Simulating Time Series: AR, MA and ARMA
Md Ahsanul Islam
2022-11-19
| ACF | PACF | |
|---|---|---|
| AR(p) | Decays exponentially / Damped sine wave pattern / Both | Significant spike through lag p |
| MA(q) | Significant spike through lag q | Decays exponentially / Damped sine wave pattern / Both |
| ARMA(p,q) | Exponential decay | Exponential decay |
require(astsa)Simulating AR model
AR(2) with \(\alpha_1 = 0.5\) and \(\alpha_2 = 0.3\) -
set.seed(-99)
ts.sim <- arima.sim(list(order = c(2,0,0), ar = c(0.5, 0.3)), n = 200)
layout(matrix(c(1,1,2,3), 2, 2, byrow = TRUE))
ts.plot(ts.sim)
acf(ts.sim, 12)
pacf(ts.sim, 12)
Generate 100 observations from the AR(1) model -
x <- arima.sim(model = list(order = c(1, 0, 0), ar = .9), n = 100)
# Plot the generated data
plot(x)
# Plot the sample P/ACF pair
acf2(x)
## [,1] [,2] [,3] [,4] [,5] [,6] [,7] [,8] [,9] [,10] [,11] [,12] [,13]
## ACF 0.89 0.78 0.68 0.59 0.52 0.45 0.40 0.36 0.33 0.32 0.27 0.21 0.12
## PACF 0.89 -0.03 -0.05 0.05 -0.02 0.01 0.01 0.05 0.00 0.11 -0.19 -0.10 -0.12
## [,14] [,15] [,16] [,17] [,18] [,19] [,20]

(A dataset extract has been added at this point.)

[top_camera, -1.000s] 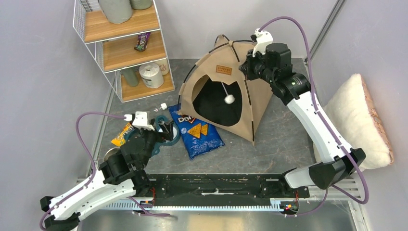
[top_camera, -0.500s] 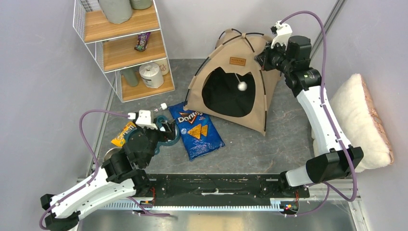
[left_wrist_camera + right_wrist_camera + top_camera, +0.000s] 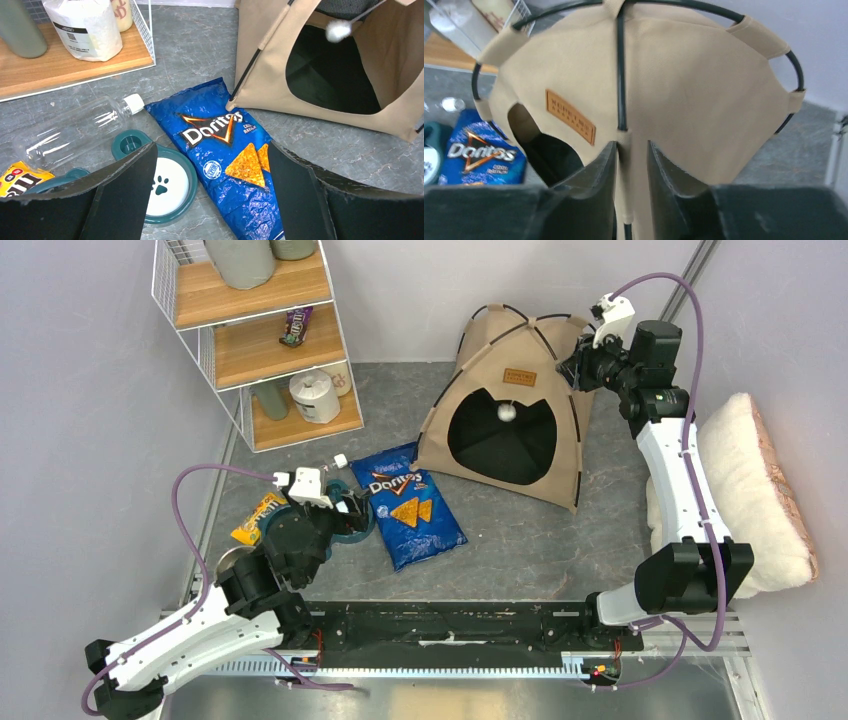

## ACF 0.06 -0.02 -0.08 -0.16 -0.18 -0.23 -0.25
## PACF -0.01 -0.12 0.02 -0.16 0.13 -0.18 0.06# Fit an AR(1) to the data and examine the t-table
sarima(xdata = x, p = 1, d = 0, q = 1)$ttable## initial value 0.853568
## iter 2 value 0.549725
## iter 3 value 0.334858
## iter 4 value 0.085441
## iter 5 value 0.062582
## iter 6 value 0.050668
## iter 7 value 0.050503
## iter 8 value 0.050424
## iter 9 value 0.050404
## iter 10 value 0.050286
## iter 11 value 0.050152
## iter 12 value 0.050149
## iter 13 value 0.050149
## iter 13 value 0.050149
## iter 13 value 0.050149
## final value 0.050149
## converged
## initial value 0.058074
## iter 2 value 0.057969
## iter 3 value 0.057616
## iter 4 value 0.057437
## iter 5 value 0.057383
## iter 6 value 0.057376
## iter 7 value 0.057373
## iter 8 value 0.057371
## iter 9 value 0.057370
## iter 10 value 0.057370
## iter 11 value 0.057370
## iter 12 value 0.057370
## iter 12 value 0.057370
## iter 12 value 0.057370
## final value 0.057370
## converged
## Estimate SE t.value p.value
## ar1 0.8807 0.0505 17.4271 0.0000
## ma1 0.0555 0.1059 0.5244 0.6012
## xmean -0.5205 0.8672 -0.6002 0.5497Generate 100 observations from the AR(2) model -
x <- arima.sim(model = list(order = c(2, 0, 0), ar = c(1.5, -.75)), n = 200)
# Plot x
plot(x)
# Plot the sample P/ACF of x
acf2(x)
## [,1] [,2] [,3] [,4] [,5] [,6] [,7] [,8] [,9] [,10] [,11] [,12]
## ACF 0.86 0.55 0.17 -0.19 -0.44 -0.55 -0.50 -0.35 -0.15 0.06 0.24 0.34
## PACF 0.86 -0.78 -0.11 -0.02 0.00 0.02 0.01 -0.08 0.05 0.08 0.07 -0.07
## [,13] [,14] [,15] [,16] [,17] [,18] [,19] [,20] [,21] [,22] [,23] [,24]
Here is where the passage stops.